La giurisprudenza dei giudici del lavoro sul tema ha assunto un diverso indirizzo ermeneutico.
In particolare, diverse sentenze[5] hanno ritenuto che il D.I. 9 novembre 1982, a suo tempo attuativo del sistema di corrispondenza tra personale universitario e personale del servizio sanitario, non risultando aggiornato a dispetto del tempo trascorso e insensibile a qualunque sopravvenienza normativa, debba considerarsi privo di efficacia a seguito della normativa sopravvenuta.
In effetti, da un punto di vista sistematico risulta quanto meno incoerente il fatto che in un contesto di lavoro pubblico contrattualizzato, ove la contrattazione collettiva assume un ruolo centrale in materia di classificazione professionale e trattamenti economici (artt.2, comma 3 e 52 del D.lgs. 30 marzo 2001 n. 165), si faccia riferimento ad una tabella emanata venti anni prima con atto unilaterale ed autoritativo.

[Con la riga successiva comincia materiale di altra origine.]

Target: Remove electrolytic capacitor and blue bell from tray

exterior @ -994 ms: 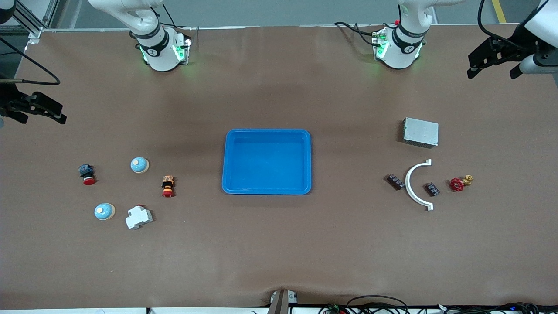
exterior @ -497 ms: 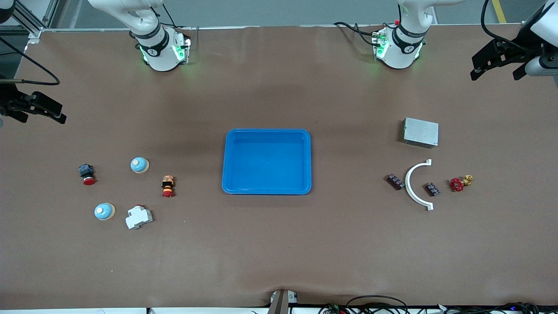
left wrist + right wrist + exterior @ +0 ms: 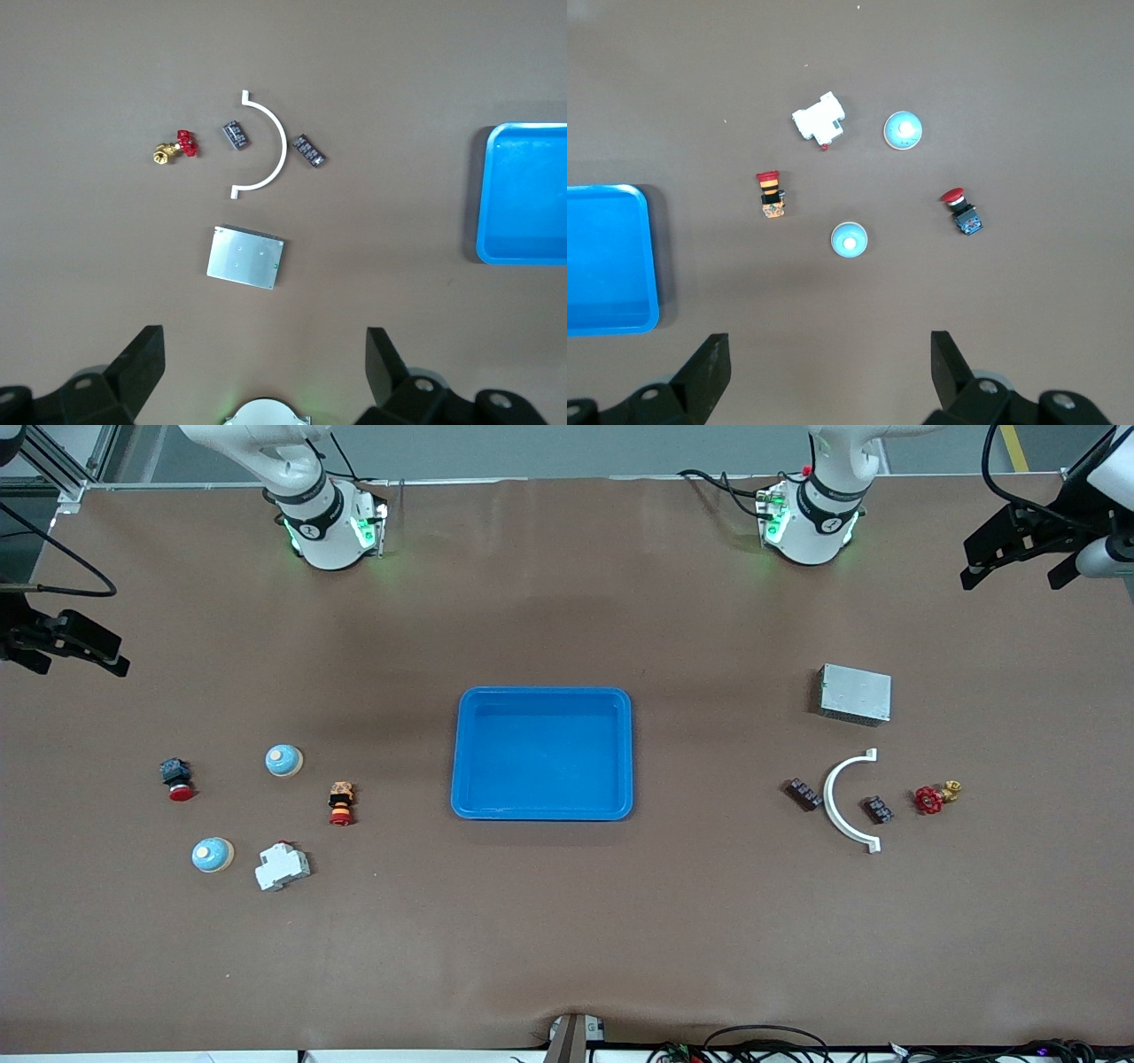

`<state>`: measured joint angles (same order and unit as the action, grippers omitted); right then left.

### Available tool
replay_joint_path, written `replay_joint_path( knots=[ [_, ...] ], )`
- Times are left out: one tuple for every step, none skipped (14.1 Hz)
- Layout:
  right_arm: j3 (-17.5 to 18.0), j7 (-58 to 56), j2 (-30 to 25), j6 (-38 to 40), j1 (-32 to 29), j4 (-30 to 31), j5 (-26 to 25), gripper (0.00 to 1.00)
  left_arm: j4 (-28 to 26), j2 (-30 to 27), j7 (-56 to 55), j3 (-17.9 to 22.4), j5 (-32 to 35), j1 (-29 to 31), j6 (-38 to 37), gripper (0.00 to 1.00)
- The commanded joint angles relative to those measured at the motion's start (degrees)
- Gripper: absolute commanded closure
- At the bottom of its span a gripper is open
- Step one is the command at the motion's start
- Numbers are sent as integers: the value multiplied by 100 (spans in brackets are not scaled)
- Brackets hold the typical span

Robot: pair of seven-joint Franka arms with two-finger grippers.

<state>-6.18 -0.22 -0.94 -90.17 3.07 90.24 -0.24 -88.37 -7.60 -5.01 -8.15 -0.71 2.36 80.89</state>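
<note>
Two pale blue dome bells [image 3: 283, 760] [image 3: 213, 855] sit toward the right arm's end of the table; the right wrist view shows both bells [image 3: 850, 240] [image 3: 904, 131]. Two small dark capacitors [image 3: 803, 794] [image 3: 878, 810] lie toward the left arm's end, one on each side of a white arc [image 3: 846, 800]; they also show in the left wrist view [image 3: 309, 150] [image 3: 235, 135]. My left gripper [image 3: 1012, 577] [image 3: 266, 354] hangs open and empty, high over its table end. My right gripper [image 3: 80, 662] [image 3: 831, 354] hangs open and empty over the other end.
A blue tray [image 3: 461, 753] sits mid-table. Beside the bells lie a white breaker [image 3: 282, 866], a red-capped push button [image 3: 177, 779] and an orange-and-red button [image 3: 341, 803]. By the capacitors are a grey metal box [image 3: 855, 693] and a red-handled brass valve [image 3: 935, 796].
The left gripper has drifted a little toward its end of the table. The right gripper has shifted slightly toward its own end. Nothing on the table moved.
</note>
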Motion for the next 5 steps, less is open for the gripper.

Sarà interessante verificare lo sviluppo della giurisprudenza ordinaria in materia e gli indirizzi che assumeranno le Corti di Appello e la Suprema Corte di Cassazione nell’esercizio della sua fondamentale funzione nomofilattica.

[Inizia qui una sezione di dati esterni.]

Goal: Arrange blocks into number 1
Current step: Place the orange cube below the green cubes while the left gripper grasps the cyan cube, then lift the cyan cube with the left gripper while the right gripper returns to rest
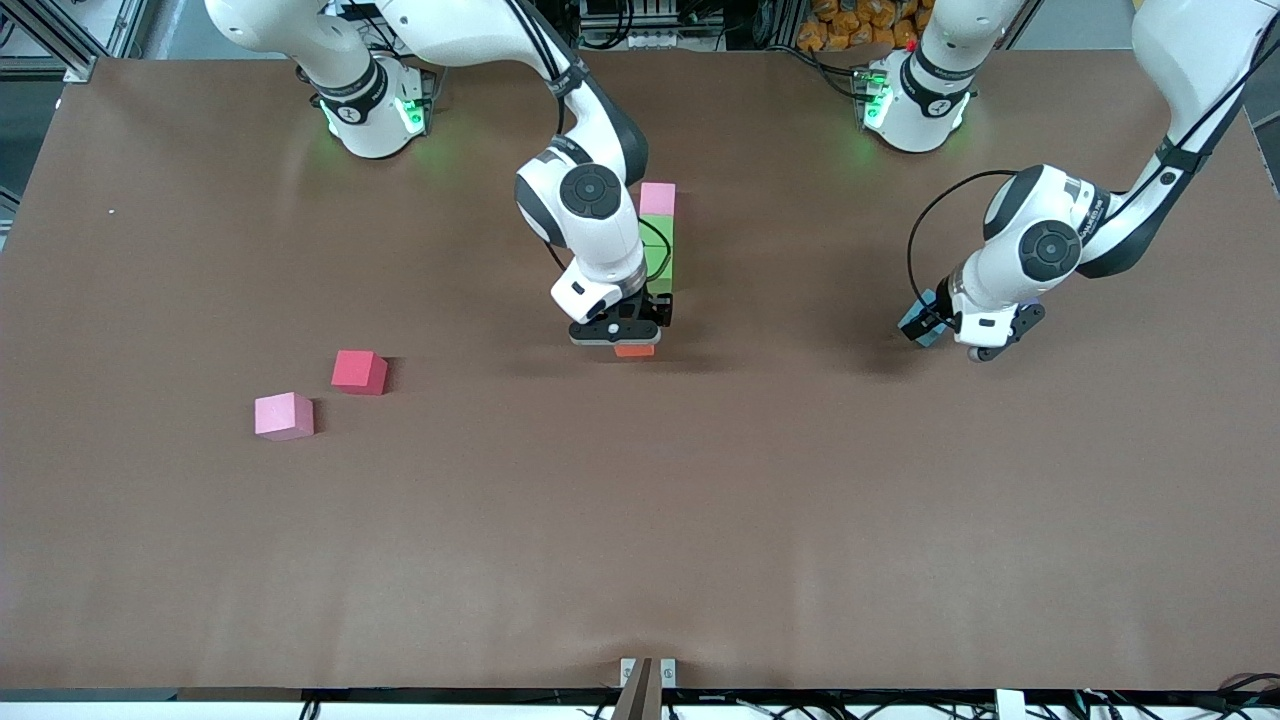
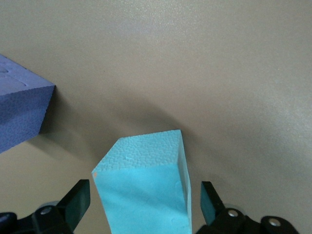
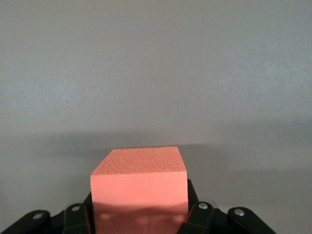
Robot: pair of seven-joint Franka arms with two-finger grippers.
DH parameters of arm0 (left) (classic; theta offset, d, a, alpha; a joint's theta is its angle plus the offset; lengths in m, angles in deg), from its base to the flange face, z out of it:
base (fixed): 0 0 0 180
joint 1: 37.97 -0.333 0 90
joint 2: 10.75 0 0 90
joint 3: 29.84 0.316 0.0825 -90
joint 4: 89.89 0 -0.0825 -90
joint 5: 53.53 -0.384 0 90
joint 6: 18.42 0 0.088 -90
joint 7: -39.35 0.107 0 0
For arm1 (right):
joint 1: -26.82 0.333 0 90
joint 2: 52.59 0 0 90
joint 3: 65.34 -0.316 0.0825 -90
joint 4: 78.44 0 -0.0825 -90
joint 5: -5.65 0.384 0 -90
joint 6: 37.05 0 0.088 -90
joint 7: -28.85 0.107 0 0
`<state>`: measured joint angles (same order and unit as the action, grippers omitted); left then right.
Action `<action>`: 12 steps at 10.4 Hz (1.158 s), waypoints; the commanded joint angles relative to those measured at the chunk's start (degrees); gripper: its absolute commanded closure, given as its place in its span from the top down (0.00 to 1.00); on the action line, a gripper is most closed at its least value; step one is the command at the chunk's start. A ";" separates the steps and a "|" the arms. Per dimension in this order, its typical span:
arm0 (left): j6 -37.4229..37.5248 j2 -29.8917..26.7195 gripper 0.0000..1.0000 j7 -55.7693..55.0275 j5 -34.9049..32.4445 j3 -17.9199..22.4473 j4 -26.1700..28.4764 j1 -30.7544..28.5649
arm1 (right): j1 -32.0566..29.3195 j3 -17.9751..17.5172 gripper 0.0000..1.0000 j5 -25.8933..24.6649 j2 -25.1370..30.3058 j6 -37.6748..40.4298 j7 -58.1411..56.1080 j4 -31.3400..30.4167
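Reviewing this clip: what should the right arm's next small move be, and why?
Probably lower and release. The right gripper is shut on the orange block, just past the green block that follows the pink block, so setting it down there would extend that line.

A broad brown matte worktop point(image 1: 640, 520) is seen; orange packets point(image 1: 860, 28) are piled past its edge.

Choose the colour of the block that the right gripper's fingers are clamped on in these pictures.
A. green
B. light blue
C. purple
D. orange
D: the right wrist view shows the orange block clamped in the right gripper, and the front view shows it under that gripper, at the nearer end of the pink-and-green column.
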<state>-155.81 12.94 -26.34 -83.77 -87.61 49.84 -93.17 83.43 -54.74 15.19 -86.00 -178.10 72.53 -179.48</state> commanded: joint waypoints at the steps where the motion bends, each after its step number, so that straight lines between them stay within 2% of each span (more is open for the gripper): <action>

Dott. LUCA BUSICO, funzionario Ufficio Legale Università di Pisa
[1] Cfr. C. Cost., 16 maggio 1997 n. 136, in Consiglio di Stato 1997,II,809, Giurisprudenza costituzionale 1997,1536.
[2] Cfr. Cons. St., Sez. VI, 10 gennaio 2005 n. 5, in Consiglio di Stato 2005,I,5.

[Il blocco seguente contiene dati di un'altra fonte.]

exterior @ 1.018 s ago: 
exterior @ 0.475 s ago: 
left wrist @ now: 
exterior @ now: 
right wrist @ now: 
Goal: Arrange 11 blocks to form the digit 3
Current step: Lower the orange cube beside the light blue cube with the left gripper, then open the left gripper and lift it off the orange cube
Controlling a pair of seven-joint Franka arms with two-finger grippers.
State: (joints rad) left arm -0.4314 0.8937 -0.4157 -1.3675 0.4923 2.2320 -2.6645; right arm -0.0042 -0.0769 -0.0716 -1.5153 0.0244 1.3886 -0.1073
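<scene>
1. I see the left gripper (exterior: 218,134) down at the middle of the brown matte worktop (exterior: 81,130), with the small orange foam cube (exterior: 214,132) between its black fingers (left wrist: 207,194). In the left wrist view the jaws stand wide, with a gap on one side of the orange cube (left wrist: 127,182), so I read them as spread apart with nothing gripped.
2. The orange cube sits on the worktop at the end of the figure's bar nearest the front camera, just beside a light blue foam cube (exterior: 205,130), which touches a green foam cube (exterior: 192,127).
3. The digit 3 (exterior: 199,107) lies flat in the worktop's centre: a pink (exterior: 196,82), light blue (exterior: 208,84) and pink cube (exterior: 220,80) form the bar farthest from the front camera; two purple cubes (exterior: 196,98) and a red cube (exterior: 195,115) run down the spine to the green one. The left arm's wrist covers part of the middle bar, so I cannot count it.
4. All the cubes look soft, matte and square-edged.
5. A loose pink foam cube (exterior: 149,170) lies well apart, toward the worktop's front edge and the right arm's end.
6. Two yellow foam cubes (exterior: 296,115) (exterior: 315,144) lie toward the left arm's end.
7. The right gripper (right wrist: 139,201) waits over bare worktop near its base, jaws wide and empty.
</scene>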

[3] Cfr.: C.G.A.R.S., 10 giugno 1998 n. 402, ivi,1998,I,1077; Cons. St., Sez. VI, 6 marzo 2002 n. 1350, ivi,2002,I,533, Foro amministrativo CDS 2002,748.
[4] Cfr.: Cons. St., Sez. VI, 28 dicembre 1993 n. 1032, in Consiglio di Stato 1993,I,1695; Cons. St., Sez. VI, 16 maggio 1995 n. 447, ivi,1995,I,818, Foro amministrativo 1995,999; Cons. St., Sez. VI, 30 ottobre 2001 n. 5674, in Consiglio di Stato 2001,I,2372; Cons. St., Sez. VI, 29 maggio 2002 n. 2978, in Foro amministrativo CDS 2002,1341; Cons. St., Sez. VI, 10 gennaio 2003 n. 63, ivi,2003,190; Cons. St., Sez. VI, 16 novembre 2004 n. 7487, ivi,2004,3265; Cons. St., Sez. VI, 11 aprile 2005 n. 1584, in Consiglio di Stato 2005,I,648; Cons. St., Sez. VI, 14 marzo 2006 n. 1332, in www.giustizia-amministartiva.it.
[5] Cfr.: Tribunale di Siena, 13 ottobre 2004 n. 196; Tribunale di Firenze, 5 gennaio 2005 n. 1293 e 9 dicembre 2005 n. 1265 (inedite).